In [19]:
import numpy as np
import matplotlib.pyplot as plt
import torch 
import torch.nn.functional as F

### 1. Import Data

In [3]:
data_file = "../data/data.txt"
with open(data_file, 'r') as f:
    data = f.readlines()
data = [line.strip() for line in data]

In [4]:
# --- cleanup

# lowercase 
data = [line.lower() for line in data]

In [5]:
data[:20]

['from fairest creatures we desire increase,',
 "that thereby beauty's rose might never die,",
 'but as the riper should by time decease,',
 'his tender heir might bear his memory:',
 'but thou contracted to thine own bright eyes,',
 "feed'st thy light's flame with self-substantial fuel,",
 'making a famine where abundance lies,',
 'thy self thy foe, to thy sweet self too cruel:',
 "thou that art now the world's fresh ornament,",
 'and only herald to the gaudy spring,',
 'within thine own bud buriest thy content,',
 "and, tender churl, mak'st waste in niggarding:",
 'pity the world, or else this glutton be,',
 "to eat the world's due, by the grave and thee.",
 '',
 'when forty winters shall besiege thy brow,',
 "and dig deep trenches in thy beauty's field,",
 "thy youth's proud livery so gazed on now,",
 "will be a totter'd weed of small worth held:",
 'then being asked, where all thy beauty lies,']

#### 1.1. Data Exploration

In [6]:
# corpus len
corpus = set(' '.join(data).split(' '))
itoc = {i:c for i, c in enumerate(corpus)}
ctoi = {c:i for i, c in enumerate(corpus)}
num_words = len(corpus)
print(num_words) # first idx is ''

21396


### 2. Co-occurence (bigrams) model

In [7]:
def generarate_dataset(data: [str], context_size: int = 2):
    X, y = [], []
    context = [0] * context_size
    for line in data:
        words = line.split(' ')
        for word in words:
            idx = ctoi[word]
            X.append(context)
            y.append(idx)
            context = context[1:] + [idx]
    X = torch.tensor(X)
    y = torch.tensor(y)
    return X, y

context_size = 2
X, y = generarate_dataset(data, context_size)


In [8]:
contexts = list(set(X))
num_context = len(contexts)
print(num_context)
itob = {i: b.numpy().tobytes() for i, b in enumerate(contexts)}
btoi = {b.numpy().tobytes(): i for i, b in enumerate(contexts)}

161980


In [9]:
# get context count and proba distribution matrix
def get_proba_distribution(X, y, model_smoothing: bool = True):
    """
    Params
    ------
    model_smoothing: bool
        if True, then set counts to 1. Useful to avoid zero division, but may create entropy

    Returns
    -------
    C: Counts
    P: Probability
    """
    # init counts
    C = torch.ones((num_context, num_words)) if model_smoothing else torch.zeros((num_context, num_words))

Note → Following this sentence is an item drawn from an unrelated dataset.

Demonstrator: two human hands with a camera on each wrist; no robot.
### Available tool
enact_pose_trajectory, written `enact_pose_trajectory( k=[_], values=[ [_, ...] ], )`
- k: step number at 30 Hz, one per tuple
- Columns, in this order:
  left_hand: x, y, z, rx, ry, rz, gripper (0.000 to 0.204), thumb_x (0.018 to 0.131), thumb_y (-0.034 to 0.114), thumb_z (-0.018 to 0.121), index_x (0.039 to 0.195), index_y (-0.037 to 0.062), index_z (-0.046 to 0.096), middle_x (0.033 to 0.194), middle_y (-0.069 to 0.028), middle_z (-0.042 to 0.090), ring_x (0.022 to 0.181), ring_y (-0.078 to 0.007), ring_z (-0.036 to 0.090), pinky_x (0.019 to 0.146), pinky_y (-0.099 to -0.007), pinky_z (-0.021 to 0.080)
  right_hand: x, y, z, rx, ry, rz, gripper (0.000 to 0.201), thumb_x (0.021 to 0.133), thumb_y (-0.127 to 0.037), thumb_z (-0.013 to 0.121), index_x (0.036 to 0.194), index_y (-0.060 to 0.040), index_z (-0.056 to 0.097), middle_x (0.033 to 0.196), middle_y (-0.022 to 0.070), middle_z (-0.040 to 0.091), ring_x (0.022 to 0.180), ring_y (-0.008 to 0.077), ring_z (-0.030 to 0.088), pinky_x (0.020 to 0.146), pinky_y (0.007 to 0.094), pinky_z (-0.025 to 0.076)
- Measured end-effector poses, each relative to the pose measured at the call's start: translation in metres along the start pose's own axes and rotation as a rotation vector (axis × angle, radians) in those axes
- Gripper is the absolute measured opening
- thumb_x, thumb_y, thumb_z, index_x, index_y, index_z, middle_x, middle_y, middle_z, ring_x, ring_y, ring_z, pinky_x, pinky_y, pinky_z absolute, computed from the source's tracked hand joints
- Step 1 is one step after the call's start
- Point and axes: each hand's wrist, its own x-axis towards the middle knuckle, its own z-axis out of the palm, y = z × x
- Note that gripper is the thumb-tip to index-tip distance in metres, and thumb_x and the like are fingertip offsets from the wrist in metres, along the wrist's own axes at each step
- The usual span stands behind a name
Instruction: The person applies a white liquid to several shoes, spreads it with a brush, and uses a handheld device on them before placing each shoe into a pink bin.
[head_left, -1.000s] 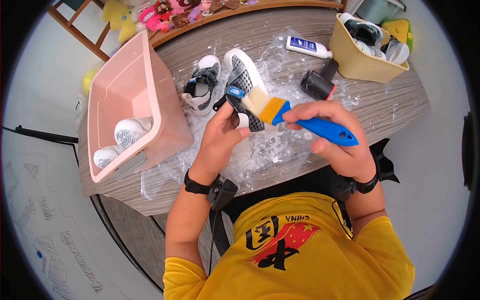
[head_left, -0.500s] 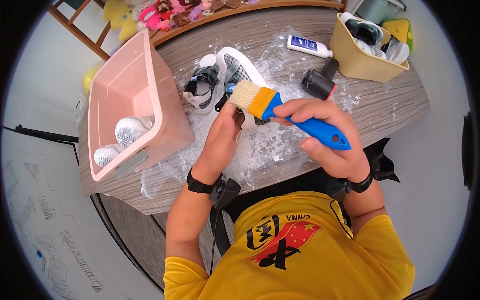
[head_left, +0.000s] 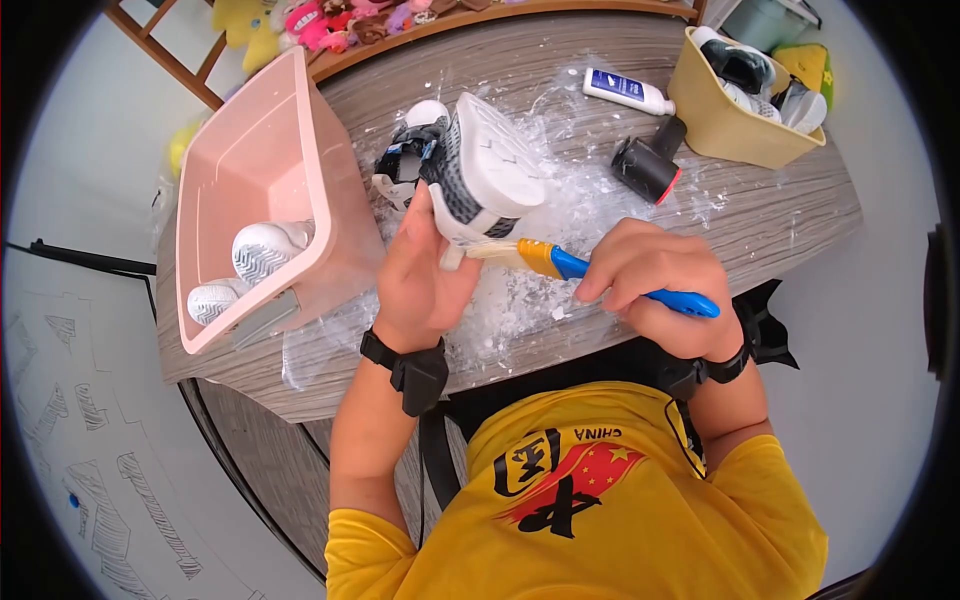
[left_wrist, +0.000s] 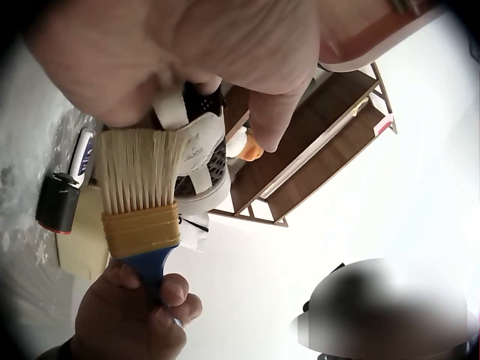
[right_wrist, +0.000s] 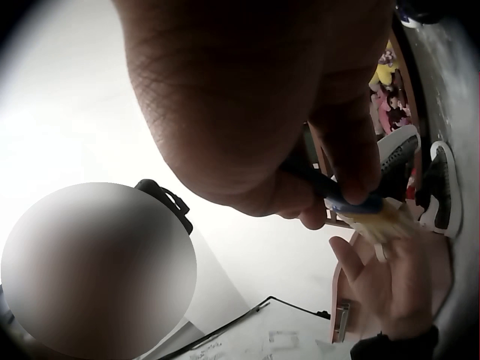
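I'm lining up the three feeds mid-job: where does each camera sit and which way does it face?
Head: looks down on the table; shows both forearms, left hand, right hand, yellow shirt.
Left wrist: sits under the left hand, looks up past the shoe and brush.
Right wrist: behind the right hand, facing the left palm.
All three show the brush.

looks like a makeshift shoe-cleaning station in a plain room. a wood-grain table smeared with white foam carries a pink bin and a yellow basket of sneakers, beside a shelf of plush toys.
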Motion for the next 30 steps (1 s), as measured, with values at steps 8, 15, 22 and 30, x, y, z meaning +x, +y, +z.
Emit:
enact_pose_trajectory(
  k=[8,15,22,30],
  values=[
    [0.0,0.001,-0.021,-0.487,-0.097,-0.055,0.064,0.093,0.033,0.053,0.144,-0.0035,0.039,0.147,-0.0174,0.046,0.134,-0.0319,0.046,0.114,-0.0458,0.035,-0.002,-0.001,-0.015,-0.038,0.088,-0.001,0.017,0.069,0.01,0.054,0.081,0.0015,0.063,0.096,0.0183,0.07,0.079,0.0264,0.066,0.072,0.034,0.052],
    [-0.005,0.0,-0.026,-0.607,-0.091,-0.185,0.072,0.083,0.039,0.054,0.141,-0.0043,0.044,0.14,-0.0189,0.053,0.125,-0.0326,0.055,0.109,-0.0434,0.041,-0.011,0.0,-0.03,-0.012,0.245,0.089,0.012,0.078,0.006,0.054,0.086,0.0005,0.062,0.104,0.018,0.068,0.089,0.0229,0.064,0.082,0.0338,0.052],
    [-0.016,0.008,0.007,0.058,-0.071,-0.286,0.066,0.066,0.024,0.079,0.122,-0.0057,0.06,0.118,-0.0117,0.067,0.105,-0.0213,0.065,0.098,-0.0303,0.046,-0.005,0.0,-0.039,0.266,0.596,0.251,0.028,0.101,-0.013,0.051,0.125,0.0015,0.047,0.108,0.0189,0.067,0.088,0.0179,0.064,0.081,0.0315,0.052],
    [-0.005,-0.017,0.012,1.28,-0.637,0.252,0.014,0.066,0.006,0.073,0.079,0.0072,0.068,0.076,-0.0079,0.064,0.067,-0.0303,0.059,0.061,-0.0347,0.047,-0.013,0.007,-0.051,0.192,0.463,0.286,0.028,0.104,-0.024,0.05,0.12,-0.0018,0.052,0.107,0.0157,0.069,0.082,0.0127,0.059,0.073,0.0266,0.048]
  ],
)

    # counting each context-word
    for ix, iy in zip(X, y):
        idx_context = btoi[ix.numpy().tobytes()]
        C[idx_context, iy] += 1

    # compute probability for each context
    P = C / C.sum(1, keepdim=True)
    return C, P

In [10]:
C1, P1 = get_proba_distribution(X, y, True)
# C2, P2 = get_proba_distribution(X, y, False) # division by 0?

### 3. Evaluate Model

### 4. Sample from Model

In [11]:
def generate_sonnet(P: torch.tensor, context_size: int = 2):
    context = [0] * context_size
    res = []
    while True:
        # sample from multinomial distribution given context
        hashed_context = torch.tensor(context).numpy().tobytes()
        idx_context = btoi[hashed_context]
        idx_next_word = torch.multinomial(P[idx_context], num_samples=1).item()
        next_word = itoc[idx_next_word]
        res.append(next_word)

        if idx_next_word == 0:
            break

    # format into prose and paragraphs => every ','
    out = []
    tmp = []
    for word in res:
        tmp.append(word)
        if word.endswith(','):
            out.append(' '.join(tmp))
            tmp = []
    return out


In [12]:
t = generate_sonnet(P1, context_size)

In [13]:
t

['overlook thine: harlot sheaves,',
 'blue underbearing immortal. her--as ungently? mortal-staring bona. emulation. flout,',
 "ravenspurgh names; waded soundly'? babes praises,",
 'tuft blood,',
 'hateful humility; deaf,',
 'yours? despising,',
 "hardness: task temple: 'i.' sea-sick fixed court brow,",
 'decease: poisoned,',
 'tenderly bride,',
 'nothing,',
 'wary galen pen; dares,',
 'warmth,',
 "ancus o' suitor? unknown; smoke? venom'd afterwards putting upon: pursues,",
 'thence? deliver person; opposition tailor,',
 'unvenerable canker,',
 'shift forsake spirit. confine leese eternity,',
 'streaks rage; wherever mercy. stories. liberal bull,',
 'nobler protest,',
 'norfolk maid,',
 'kinsman,',
 'sturdy curs,',
 'entire mirthful possible winds. need. lion pugging victories to? defective jack,',
 "worry needy wash'd thump chief cousins days. bound. storm. cheek? speech! blessed,",
 'convented. rather whither. body conditions,',
 'neptune,',
 'thy violence,-- concealed,',
 'sir! greek

### 5. Explaining why this model sucks

What to look for:
- likelihood
- cross-entropy
- entropy

#### 5.1. Entropy

This model has high entropy: the amount of counts is pretty much the same accross each context. This means that the distribution is sparse and the model is less confident in its prediction due to high variance

In [18]:
entropy = -torch.sum(P1 * torch.log2(P1), dim=1)
print(entropy.sum())

tensor(2330086.)


#### 5.2. Likelihood (TODO)

#### 5.3. Cross-entropy (TODO)

In [None]:
y_pred = []
for ix, iy in zip(X, y):
    # multinomial
    pass

In [25]:
F.cross_entropy(torch.tensor([1.0, 1.0]), torch.tensor([5.0, 5.0]))

tensor(6.9315)